Baca Juga:  Edukasi dan Penertiban Knalpot Terus Dilakukan Polres Purwakarta

“Yang diajarkan di sekolah-sekolah itu kebanyakan tentang siapa tapi bukan pemikirannya, jadi siapa Ibu Dewi Sartika, lahir dimana, mendirikan apa kan begitu. Padahal yang lebih penting itu pokok-pokok pikirannya, kegelisahannya, dan pergulatannya. Dan tidak hanya Ibu Dewi Sartika, ada Ibu Emma Poeradiredja, ada Ibu Lasminingrat, dan lain-lain,” ucapnya.

Sementara itu, Sutradara Wanodja Soenda Wawan Sofwan menceritakan awal mula terbentuknya ide untuk membuat karya seni berupa monolog tersebut.

“Kebetulan saya dan teman-teman punya bank naskah, jadi kami punya naskah tentang Lasminingrat, kemudian naskah tentang Dewi Sartika, dan Emma Poeradiredja,” ujar Wawan.

Baca Juga:  Disekap di Kos-kosan, Remaja Putri Asal Serdang Bedagai Menjadi Korban Pencabulan

Wawan pun berharap ketiga tokoh yang menjadi cerita utama dalam Monolog Wanodja Soenda dapat mewakili gambaran perjuangan perempuan Sunda pada masanya, terutama dalam memaknai perjuangan dalam garis sejarah yang saling terhubung oleh tali semangat perubahan.

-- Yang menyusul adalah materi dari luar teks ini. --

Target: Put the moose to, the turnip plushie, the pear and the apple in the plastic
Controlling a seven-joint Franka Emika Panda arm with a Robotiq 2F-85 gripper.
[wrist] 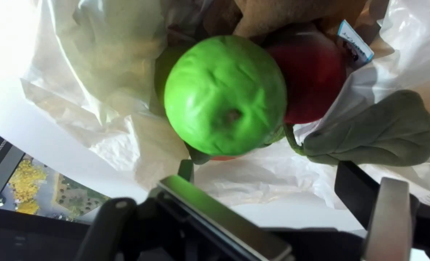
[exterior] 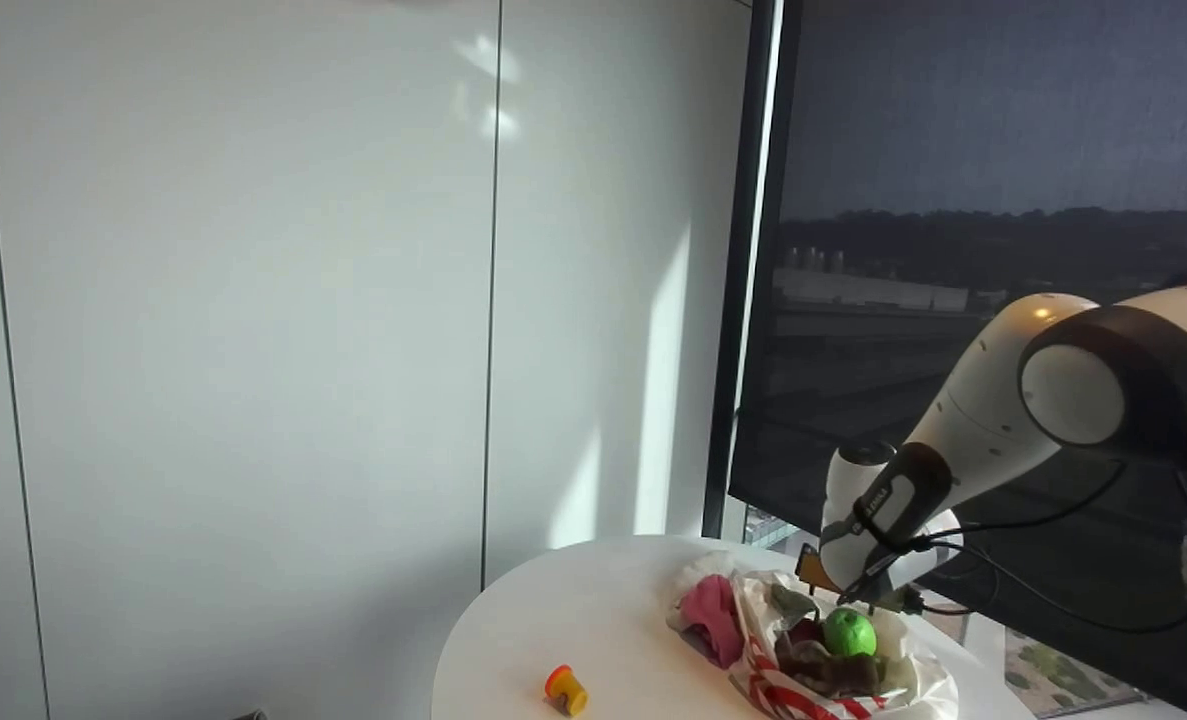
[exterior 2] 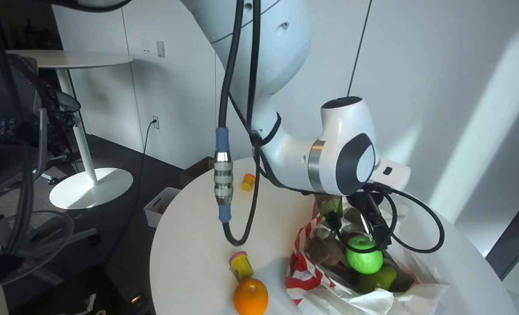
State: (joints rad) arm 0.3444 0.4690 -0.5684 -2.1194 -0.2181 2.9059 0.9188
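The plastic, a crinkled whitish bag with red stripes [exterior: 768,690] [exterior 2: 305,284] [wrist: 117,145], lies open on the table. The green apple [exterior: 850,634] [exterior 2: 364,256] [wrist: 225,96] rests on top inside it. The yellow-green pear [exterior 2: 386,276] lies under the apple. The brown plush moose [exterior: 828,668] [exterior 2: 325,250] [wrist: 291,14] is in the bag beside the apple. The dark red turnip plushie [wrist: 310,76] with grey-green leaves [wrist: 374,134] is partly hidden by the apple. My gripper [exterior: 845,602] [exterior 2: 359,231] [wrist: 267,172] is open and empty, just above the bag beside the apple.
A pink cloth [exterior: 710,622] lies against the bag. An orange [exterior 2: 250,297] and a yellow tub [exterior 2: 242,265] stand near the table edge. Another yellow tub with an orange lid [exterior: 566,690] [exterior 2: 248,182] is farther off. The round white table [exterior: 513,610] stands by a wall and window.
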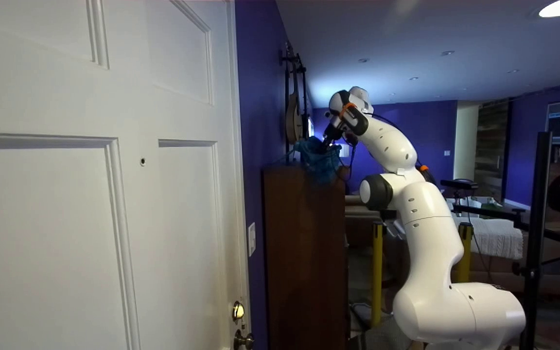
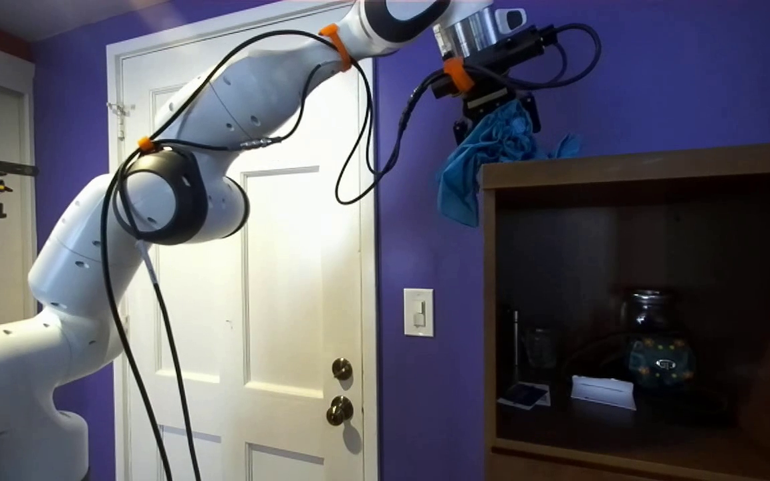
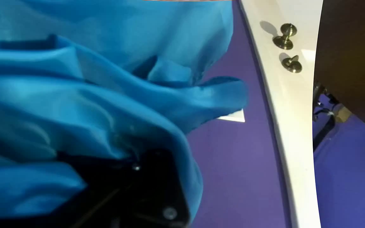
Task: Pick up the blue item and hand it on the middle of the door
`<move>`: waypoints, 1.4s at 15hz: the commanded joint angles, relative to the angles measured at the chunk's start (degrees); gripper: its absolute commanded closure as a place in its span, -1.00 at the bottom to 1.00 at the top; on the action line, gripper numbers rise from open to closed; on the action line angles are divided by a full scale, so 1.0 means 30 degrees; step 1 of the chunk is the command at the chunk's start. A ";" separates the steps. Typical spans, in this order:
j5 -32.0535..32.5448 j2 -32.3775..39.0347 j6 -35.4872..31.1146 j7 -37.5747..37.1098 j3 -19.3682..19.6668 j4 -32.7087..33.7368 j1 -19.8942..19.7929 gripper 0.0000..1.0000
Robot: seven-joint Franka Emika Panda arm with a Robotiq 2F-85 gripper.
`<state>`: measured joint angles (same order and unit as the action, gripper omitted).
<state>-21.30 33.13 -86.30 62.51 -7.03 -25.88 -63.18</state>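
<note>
The gripper (image 3: 136,164), in the wrist view, was clamped on the blue cloth (image 3: 90,104), its tips partly buried in the folds. The cloth was smooth, slightly glossy and deeply creased, with a rounded tongue reaching out in front of the purple wall (image 3: 230,177). Past the wall showed a strip of the white door (image 3: 303,19) with a brass knob (image 3: 285,36).

In an exterior view, the cloth was bunched beneath the gripper at the top corner of the wooden cabinet (image 2: 646,166); one length hung down outside the side panel. A slack black cable (image 2: 395,160) looped beside it, and the robot arm (image 2: 224,93) crossed in front of the door. A light switch (image 2: 418,312) was fixed between door and cabinet. The open compartment held a lidded jar (image 2: 649,310), a patterned bag (image 2: 662,361) and a white card (image 2: 603,393).

In an exterior view, the cloth hung over the cabinet's top edge, well apart from the door. A guitar-like instrument (image 1: 292,119) hung on the wall; yellow posts (image 1: 376,272) stood behind the arm.
</note>
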 commanded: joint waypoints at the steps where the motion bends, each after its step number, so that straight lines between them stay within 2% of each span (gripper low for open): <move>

Tiga tokoh wanita Sunda itu, dalam pergulatannya di jalur dunia pendidikan dan politik, lebih dari sekadar menginspirasi. Mereka berani bertindak dan mengambil peranan dan keputusan besar, keluar dari paradigma yang lama menjerat kaum perempuan di masa penjajahan.

Oleh sikap dan aksi serta kepercayaan diri para wanoja Tanah Sunda itulah, keadilan berdiri sebagai manusia yang setara.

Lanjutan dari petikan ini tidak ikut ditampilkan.